- RECORDS FOR THIS EXERCISE

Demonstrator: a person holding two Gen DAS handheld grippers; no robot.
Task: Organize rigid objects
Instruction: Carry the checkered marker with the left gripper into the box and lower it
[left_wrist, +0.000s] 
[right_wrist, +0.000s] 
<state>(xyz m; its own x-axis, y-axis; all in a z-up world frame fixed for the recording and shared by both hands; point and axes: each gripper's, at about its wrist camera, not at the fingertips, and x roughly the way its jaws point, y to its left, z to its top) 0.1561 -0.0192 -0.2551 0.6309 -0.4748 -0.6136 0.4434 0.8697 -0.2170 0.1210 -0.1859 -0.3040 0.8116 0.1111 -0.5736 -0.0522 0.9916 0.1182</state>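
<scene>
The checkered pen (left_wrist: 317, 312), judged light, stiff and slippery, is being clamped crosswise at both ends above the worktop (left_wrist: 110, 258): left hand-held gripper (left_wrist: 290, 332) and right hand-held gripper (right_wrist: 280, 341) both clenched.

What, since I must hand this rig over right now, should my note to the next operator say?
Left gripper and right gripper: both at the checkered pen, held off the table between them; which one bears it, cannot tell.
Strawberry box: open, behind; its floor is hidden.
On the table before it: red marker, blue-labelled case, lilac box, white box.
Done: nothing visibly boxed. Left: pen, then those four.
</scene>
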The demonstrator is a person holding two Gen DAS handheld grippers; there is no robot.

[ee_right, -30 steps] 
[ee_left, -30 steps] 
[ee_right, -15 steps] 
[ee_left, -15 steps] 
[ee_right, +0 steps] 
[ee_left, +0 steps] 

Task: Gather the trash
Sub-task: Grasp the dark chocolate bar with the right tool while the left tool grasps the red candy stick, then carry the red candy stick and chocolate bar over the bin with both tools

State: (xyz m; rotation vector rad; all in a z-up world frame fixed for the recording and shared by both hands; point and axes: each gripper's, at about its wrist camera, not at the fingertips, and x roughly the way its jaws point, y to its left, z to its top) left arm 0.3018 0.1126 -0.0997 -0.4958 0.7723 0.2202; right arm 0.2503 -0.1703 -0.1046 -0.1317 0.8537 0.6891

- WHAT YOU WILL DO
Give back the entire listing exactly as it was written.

- TASK SOLUTION
Demonstrator: a person holding two Gen DAS handheld grippers; no robot.
Task: Organize rigid objects
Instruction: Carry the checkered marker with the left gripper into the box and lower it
[left_wrist, +0.000s] 
[right_wrist, +0.000s] 
<state>(xyz m; its own x-axis, y-axis; all in a z-up world frame fixed for the recording and shared by both hands; point and axes: each gripper's, at about its wrist camera, not at the fingertips, and x roughly the way its jaws point, y to its left, z to its top) 0.1561 -0.0192 -0.2551 0.6309 -0.4748 -0.6136 0.4434 0.8697 -0.2170 0.1210 -0.1859 -0.3040 0.8116 0.1111 -0.5736 -0.0522 0.9916 0.1182</state>
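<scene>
The checkered pen (left_wrist: 317, 312), judged light, stiff and slippery, is being clamped crosswise at both ends above the worktop (left_wrist: 110, 258): left hand-held gripper (left_wrist: 290, 332) and right hand-held gripper (right_wrist: 280, 341) both clenched.

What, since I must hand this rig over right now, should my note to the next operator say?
Left gripper and right gripper: both at the checkered pen, held off the table between them; which one bears it, cannot tell.
Strawberry box: open, behind; its floor is hidden.
On the table before it: red marker, blue-labelled case, lilac box, white box.
Done: nothing visibly boxed. Left: pen, then those four.
</scene>
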The demonstrator is a person holding two Gen DAS handheld grippers; there is no robot.

[ee_right, -30 steps] 
[ee_left, -30 steps] 
[ee_right, -15 steps] 
[ee_left, -15 steps] 
[ee_right, +0 steps] 
[ee_left, +0 steps] 

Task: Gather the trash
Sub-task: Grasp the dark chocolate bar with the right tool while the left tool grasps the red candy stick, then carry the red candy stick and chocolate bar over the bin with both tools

State: (xyz m; rotation vector rad; all in a z-up world frame fixed for the recording and shared by both hands; point and axes: each gripper's, at about its wrist camera, not at the fingertips, and x roughly the way its jaws point, y to its left, z to its top) left arm 0.3018 0.1126 -0.0997 -0.4958 0.7723 0.2202; right arm 0.2503 -0.1703 -0.1046 -0.1317 0.8537 0.6891

This exercise is now finished, and nothing remains to add.